Start of Data below

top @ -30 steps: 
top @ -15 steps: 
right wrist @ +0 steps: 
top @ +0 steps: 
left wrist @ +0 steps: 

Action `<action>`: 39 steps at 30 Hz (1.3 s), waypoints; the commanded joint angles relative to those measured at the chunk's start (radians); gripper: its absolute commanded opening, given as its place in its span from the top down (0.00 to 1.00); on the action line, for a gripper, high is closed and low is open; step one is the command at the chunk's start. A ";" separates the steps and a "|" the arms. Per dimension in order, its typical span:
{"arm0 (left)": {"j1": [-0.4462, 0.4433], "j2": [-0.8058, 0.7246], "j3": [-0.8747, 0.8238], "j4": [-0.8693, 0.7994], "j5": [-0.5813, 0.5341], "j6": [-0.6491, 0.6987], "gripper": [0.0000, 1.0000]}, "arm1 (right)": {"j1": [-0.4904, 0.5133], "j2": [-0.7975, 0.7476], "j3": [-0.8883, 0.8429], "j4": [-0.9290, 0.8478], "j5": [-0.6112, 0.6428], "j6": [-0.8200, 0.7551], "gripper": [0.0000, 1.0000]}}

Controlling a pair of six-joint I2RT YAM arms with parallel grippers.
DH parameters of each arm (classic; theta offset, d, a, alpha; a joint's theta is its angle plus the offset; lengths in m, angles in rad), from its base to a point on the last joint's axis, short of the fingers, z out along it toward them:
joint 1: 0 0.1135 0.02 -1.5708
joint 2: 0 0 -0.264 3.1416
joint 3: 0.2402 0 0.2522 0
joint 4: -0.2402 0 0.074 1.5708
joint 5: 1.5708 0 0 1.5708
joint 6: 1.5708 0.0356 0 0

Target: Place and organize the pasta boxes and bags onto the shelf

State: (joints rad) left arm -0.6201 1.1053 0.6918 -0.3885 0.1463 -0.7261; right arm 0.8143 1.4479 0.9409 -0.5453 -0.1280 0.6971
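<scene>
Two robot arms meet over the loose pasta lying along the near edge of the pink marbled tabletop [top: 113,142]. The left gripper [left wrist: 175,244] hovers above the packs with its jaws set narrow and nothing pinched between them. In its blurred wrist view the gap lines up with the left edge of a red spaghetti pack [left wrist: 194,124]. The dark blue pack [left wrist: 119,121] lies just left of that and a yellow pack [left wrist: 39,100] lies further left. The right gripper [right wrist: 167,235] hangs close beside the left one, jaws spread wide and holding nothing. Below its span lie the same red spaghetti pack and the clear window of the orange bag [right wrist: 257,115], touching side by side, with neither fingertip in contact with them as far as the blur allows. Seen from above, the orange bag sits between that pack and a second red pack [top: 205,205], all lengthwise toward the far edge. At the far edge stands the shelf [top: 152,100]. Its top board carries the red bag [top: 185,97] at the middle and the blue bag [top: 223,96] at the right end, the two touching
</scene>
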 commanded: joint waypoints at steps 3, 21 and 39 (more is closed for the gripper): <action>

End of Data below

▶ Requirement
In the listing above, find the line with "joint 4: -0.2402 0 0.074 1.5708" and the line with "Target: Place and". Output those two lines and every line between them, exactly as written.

▶ Exercise solution
joint 4: -0.2402 0 0.074 1.5708
joint 5: 1.5708 0 0 1.5708
joint 6: 1.5708 0.0356 0 0

Target: Place and organize the pasta boxes and bags onto the shelf

The exercise requires no additional answer.